*Task statement:*
A faithful copy is needed. Set down all of the data below exactly.

*Supplied data:*
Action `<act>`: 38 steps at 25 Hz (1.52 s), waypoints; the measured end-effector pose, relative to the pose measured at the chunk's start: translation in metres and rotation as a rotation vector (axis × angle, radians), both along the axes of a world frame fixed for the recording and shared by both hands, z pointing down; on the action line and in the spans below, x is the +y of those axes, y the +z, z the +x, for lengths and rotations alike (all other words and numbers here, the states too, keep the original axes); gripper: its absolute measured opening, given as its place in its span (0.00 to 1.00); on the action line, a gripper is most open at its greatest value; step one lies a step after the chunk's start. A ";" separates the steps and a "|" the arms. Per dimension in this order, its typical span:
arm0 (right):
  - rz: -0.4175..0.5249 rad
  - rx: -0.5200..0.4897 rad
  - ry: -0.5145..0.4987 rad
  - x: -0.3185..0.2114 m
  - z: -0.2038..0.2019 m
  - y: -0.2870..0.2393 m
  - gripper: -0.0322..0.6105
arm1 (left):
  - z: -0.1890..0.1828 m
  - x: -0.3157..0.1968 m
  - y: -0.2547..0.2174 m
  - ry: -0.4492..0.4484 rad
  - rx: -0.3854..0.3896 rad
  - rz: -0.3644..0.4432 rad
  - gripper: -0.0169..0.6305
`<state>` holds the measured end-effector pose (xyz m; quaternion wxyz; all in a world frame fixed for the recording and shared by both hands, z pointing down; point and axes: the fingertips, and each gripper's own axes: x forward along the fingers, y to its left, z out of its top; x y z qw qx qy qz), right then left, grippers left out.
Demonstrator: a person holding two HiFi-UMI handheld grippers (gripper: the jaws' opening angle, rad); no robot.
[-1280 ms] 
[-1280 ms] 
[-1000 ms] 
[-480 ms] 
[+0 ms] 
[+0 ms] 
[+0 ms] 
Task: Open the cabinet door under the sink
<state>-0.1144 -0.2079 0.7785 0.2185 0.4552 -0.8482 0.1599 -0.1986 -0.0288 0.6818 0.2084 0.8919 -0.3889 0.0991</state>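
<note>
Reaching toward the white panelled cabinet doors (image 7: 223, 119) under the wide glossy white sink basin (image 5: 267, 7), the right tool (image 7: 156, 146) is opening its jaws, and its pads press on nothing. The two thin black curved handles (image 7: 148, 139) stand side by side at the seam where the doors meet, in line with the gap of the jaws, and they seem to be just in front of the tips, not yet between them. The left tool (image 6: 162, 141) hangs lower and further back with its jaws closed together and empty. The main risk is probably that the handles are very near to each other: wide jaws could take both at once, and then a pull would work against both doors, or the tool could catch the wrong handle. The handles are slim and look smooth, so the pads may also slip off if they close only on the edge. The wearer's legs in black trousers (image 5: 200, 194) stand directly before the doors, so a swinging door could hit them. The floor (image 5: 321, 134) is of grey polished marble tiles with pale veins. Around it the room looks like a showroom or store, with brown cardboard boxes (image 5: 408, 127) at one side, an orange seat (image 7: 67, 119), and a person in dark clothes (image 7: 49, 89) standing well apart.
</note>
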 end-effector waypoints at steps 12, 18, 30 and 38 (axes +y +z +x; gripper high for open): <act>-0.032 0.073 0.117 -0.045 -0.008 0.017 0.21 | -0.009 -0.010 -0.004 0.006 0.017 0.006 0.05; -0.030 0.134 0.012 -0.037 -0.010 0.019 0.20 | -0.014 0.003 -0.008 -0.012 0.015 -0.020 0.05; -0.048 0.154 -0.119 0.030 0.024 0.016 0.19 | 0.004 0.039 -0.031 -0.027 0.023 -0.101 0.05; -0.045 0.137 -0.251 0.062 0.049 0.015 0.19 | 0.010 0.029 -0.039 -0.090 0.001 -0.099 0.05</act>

*Written answer:*
Action `<act>`: 38 steps at 25 Hz (1.52 s), waypoints; the measured end-effector pose, relative to the pose measured at the chunk's start: translation in metres and rotation as a rotation vector (axis × angle, radians), both along the axes of a world frame fixed for the recording and shared by both hands, z pointing down; on the action line and in the spans below, x is the +y of those axes, y the +z, z the +x, for lengths and rotations alike (all other words and numbers here, the states too, keep the original axes); gripper: its absolute measured opening, given as its place in its span (0.00 to 1.00); on the action line, a gripper is most open at its greatest value; step one lies a step after the chunk's start. A ";" separates the steps and a "|" the arms. Per dimension in this order, its typical span:
arm0 (right):
  - rz: -0.4175..0.5249 rad
  - rx: -0.5200..0.4897 rad
  - ry: -0.5145..0.4987 rad
  - x: -0.3185..0.2114 m
  - z: -0.2038..0.2019 m
  - y: -0.2870..0.2393 m
  - gripper: -0.0322..0.6105
arm1 (left):
  - z: -0.1890..0.1828 m
  - x: -0.3157..0.1968 m
  - y: -0.2547..0.2174 m
  - ry: -0.4492..0.4484 rad
  - rx: -0.3854..0.3896 rad
  - rz: -0.3644..0.4432 rad
  - gripper: -0.0169..0.6305
`<state>` holds the measured end-effector pose (xyz m; quaternion wxyz; all in a world frame fixed for the recording and shared by both hands, z pointing down; point and axes: the fingertips, and each gripper's own axes: x forward along the fingers, y to its left, z out of its top; x y z qw qx qy qz), right then left, grippers left out.
Demonstrator: a person holding two HiFi-UMI handheld grippers (gripper: the jaws' opening angle, rad); no robot.
[-1280 ms] 
[-1280 ms] 
[-1000 ms] 
[-480 ms] 
[+0 ms] 
[+0 ms] 
[+0 ms] 
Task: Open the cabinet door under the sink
<state>-0.1144 -0.2079 0.7785 0.2185 0.4552 -0.8482 0.1599 -0.1986 -0.0288 0.6818 0.2084 0.8919 -0.3889 0.0991</state>
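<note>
Reaching toward the white panelled cabinet doors (image 7: 223, 119) under the wide glossy white sink basin (image 5: 267, 7), the right tool (image 7: 156, 146) is opening its jaws, and its pads press on nothing. The two thin black curved handles (image 7: 148, 139) stand side by side at the seam where the doors meet, in line with the gap of the jaws, and they seem to be just in front of the tips, not yet between them. The left tool (image 6: 162, 141) hangs lower and further back with its jaws closed together and empty. The main risk is probably that the handles are very near to each other: wide jaws could take both at once, and then a pull would work against both doors, or the tool could catch the wrong handle. The handles are slim and look smooth, so the pads may also slip off if they close only on the edge. The wearer's legs in black trousers (image 5: 200, 194) stand directly before the doors, so a swinging door could hit them. The floor (image 5: 321, 134) is of grey polished marble tiles with pale veins. Around it the room looks like a showroom or store, with brown cardboard boxes (image 5: 408, 127) at one side, an orange seat (image 7: 67, 119), and a person in dark clothes (image 7: 49, 89) standing well apart.
</note>
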 end-effector waypoints at steps 12, 18, 30 and 38 (axes +y +z +x; gripper high for open): <act>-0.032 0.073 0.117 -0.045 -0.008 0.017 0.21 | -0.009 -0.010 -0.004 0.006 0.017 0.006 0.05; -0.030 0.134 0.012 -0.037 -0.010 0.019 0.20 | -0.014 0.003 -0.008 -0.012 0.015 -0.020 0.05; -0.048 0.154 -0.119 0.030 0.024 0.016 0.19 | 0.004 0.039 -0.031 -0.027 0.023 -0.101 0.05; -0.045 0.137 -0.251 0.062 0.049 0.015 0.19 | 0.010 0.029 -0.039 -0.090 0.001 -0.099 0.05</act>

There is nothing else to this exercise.